# Prepare data

Prepares current (`adata`) and reference (`refdata`) datasets for spatial decomposition modeling along the crypt-villus axis.

**Pinned Environment:** [`envs/sc-cv_axis.yaml`](../../envs/sc-cv_axis.yaml)

In [None]:
import os
import sys
from pathlib import Path
import scanpy as sc
from scipy.sparse import csr_matrix

In [None]:
sys.path.append(str(Path.cwd().resolve().parents[1]))

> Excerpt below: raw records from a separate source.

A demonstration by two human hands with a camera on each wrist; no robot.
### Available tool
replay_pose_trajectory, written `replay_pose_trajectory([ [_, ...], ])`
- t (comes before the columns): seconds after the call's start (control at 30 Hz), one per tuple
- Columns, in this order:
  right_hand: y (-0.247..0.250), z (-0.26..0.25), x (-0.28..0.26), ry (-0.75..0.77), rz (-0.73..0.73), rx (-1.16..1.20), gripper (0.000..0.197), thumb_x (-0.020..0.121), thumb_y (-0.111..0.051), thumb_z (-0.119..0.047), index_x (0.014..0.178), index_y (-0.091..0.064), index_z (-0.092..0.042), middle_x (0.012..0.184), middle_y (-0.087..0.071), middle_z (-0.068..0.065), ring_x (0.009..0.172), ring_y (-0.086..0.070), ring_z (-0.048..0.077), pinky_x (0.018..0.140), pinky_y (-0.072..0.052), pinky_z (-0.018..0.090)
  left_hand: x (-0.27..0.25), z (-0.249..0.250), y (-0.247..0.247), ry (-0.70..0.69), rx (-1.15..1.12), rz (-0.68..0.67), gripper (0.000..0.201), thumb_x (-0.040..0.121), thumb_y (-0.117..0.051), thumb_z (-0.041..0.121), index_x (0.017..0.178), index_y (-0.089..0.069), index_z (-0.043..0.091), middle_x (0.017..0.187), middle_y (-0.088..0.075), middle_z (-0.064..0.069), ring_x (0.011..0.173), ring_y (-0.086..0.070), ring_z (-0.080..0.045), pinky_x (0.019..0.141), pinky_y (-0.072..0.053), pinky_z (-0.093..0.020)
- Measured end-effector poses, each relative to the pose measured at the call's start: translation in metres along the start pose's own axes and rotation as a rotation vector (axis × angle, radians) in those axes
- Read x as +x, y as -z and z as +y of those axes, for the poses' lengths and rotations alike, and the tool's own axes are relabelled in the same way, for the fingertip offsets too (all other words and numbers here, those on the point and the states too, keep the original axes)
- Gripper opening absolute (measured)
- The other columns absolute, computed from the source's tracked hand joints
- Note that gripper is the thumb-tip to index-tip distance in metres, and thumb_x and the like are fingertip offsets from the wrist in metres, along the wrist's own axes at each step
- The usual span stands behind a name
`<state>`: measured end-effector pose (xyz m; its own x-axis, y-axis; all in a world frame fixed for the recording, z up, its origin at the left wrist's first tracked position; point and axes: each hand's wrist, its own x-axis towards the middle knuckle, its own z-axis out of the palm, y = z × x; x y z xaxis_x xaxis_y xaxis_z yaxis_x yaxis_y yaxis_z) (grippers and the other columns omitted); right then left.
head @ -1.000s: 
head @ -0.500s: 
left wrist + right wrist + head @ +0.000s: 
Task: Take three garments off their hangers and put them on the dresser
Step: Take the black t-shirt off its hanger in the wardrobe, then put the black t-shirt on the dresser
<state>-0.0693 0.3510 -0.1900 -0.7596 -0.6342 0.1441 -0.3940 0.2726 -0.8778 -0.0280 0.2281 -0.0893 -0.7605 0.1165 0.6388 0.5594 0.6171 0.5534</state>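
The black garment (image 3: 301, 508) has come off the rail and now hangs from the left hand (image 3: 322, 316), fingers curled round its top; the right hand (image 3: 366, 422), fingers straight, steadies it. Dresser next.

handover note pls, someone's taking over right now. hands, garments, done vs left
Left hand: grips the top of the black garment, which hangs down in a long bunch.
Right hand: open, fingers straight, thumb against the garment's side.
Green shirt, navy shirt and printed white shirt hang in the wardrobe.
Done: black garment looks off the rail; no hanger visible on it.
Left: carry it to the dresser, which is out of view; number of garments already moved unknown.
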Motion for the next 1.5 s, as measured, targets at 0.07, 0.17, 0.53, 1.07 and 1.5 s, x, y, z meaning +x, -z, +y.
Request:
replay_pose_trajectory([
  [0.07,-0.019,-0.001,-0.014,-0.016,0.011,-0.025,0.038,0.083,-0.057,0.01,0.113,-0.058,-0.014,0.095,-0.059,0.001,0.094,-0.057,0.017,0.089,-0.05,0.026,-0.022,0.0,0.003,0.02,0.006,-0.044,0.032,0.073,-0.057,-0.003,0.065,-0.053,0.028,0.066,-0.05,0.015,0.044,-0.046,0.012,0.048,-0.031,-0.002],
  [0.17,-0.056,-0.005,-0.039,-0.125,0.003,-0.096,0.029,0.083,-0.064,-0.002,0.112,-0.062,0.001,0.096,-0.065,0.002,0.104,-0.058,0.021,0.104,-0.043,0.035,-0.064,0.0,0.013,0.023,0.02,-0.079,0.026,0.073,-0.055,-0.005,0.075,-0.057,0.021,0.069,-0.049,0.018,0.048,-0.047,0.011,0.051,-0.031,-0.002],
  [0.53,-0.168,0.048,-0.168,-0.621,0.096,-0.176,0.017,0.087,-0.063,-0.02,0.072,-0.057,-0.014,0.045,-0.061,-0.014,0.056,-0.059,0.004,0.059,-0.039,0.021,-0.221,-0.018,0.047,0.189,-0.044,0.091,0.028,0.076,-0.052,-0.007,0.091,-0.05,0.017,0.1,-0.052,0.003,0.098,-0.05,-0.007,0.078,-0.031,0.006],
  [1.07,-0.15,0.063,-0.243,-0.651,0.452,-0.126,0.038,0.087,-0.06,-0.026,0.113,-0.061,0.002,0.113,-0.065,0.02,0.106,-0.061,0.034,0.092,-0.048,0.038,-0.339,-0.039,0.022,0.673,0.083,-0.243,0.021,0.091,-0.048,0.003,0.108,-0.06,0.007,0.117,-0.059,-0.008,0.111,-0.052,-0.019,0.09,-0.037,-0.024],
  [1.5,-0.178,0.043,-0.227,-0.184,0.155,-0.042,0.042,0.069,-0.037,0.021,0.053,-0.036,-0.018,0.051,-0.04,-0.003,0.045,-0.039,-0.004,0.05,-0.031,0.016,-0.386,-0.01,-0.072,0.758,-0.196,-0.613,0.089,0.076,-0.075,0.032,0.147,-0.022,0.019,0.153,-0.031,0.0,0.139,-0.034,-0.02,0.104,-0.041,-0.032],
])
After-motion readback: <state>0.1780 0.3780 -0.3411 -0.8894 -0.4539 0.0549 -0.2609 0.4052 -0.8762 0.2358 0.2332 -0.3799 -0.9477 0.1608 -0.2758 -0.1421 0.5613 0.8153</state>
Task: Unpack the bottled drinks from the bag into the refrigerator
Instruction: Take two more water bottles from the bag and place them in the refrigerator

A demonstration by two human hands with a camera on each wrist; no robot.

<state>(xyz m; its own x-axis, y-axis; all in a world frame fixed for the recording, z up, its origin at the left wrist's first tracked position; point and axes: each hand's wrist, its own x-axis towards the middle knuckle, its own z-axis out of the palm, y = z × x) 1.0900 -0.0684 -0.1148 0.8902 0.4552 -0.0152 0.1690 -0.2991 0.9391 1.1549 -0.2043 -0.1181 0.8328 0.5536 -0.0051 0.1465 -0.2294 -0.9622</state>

from config.paths import BASE_DIR, REF_CV_AXIS

base_dir = BASE_DIR
ref_h5ad = REF_CV_AXIS

input_data = base_dir / "data/h5ad/export_07/adata-scanvi-labels-refined.h5ad"
h5ad_out = base_dir / "axes/cv"

h5ad_out.mkdir(parents=True, exist_ok=True)

In [None]:
adata = sc.read_h5ad(input_data)
refdata = sc.read(ref_h5ad)

## Use the log1p counts layer for spatial decomposition

In [None]:
refdata.X = csr_matrix(refdata.X)

In [None]:
refdata.layers["counts"] = refdata.X.copy()
sc.pp.normalize_total(refdata, target_sum=1e6)
refdata.layers["normalized_1e6"] = refdata.X.copy()
sc.pp.log1p(refdata)
refdata.layers["log1p"] = refdata.X.copy()
refdata.raw = refdata.copy()  # freeze log1p in raw slot

## Remove old spatial topics from previous study

In [None]:
topic_cols = [
    col for col in refdata.obs.columns if col.startswith("Topic ") or col == "topic"
]
refdata.obs.drop(columns=topic_cols, inplace=True)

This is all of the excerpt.